> _PROBLEM DESCRIPTION_: Copy the listing that follows, line for line, without a single difference.

> _DATA BLOCK_:
Segment Open

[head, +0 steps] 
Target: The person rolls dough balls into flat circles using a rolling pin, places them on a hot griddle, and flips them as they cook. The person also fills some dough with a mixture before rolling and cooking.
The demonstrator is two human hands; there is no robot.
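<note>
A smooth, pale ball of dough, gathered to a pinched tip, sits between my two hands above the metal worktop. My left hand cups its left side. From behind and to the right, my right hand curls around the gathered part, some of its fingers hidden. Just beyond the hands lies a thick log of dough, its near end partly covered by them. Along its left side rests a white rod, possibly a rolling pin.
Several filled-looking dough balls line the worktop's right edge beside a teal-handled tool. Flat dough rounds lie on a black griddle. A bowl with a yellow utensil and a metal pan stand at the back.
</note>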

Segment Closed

> _EXPECTED ANSWER_:
[head, +0 steps] 
Target: The person rolls dough balls into flat circles using a rolling pin, places them on a hot griddle, and flips them as they cook. The person also fills some dough with a mixture before rolling and cooking.
The demonstrator is two human hands; there is no robot.
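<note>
A smooth, pale ball of dough, gathered to a pinched tip, sits between my two hands above the metal worktop. My left hand cups its left side. From behind and to the right, my right hand curls around the gathered part, some of its fingers hidden. Just beyond the hands lies a thick log of dough, its near end partly covered by them. Along its left side rests a white rod, possibly a rolling pin.
Several filled-looking dough balls line the worktop's right edge beside a teal-handled tool. Flat dough rounds lie on a black griddle. A bowl with a yellow utensil and a metal pan stand at the back.
</note>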

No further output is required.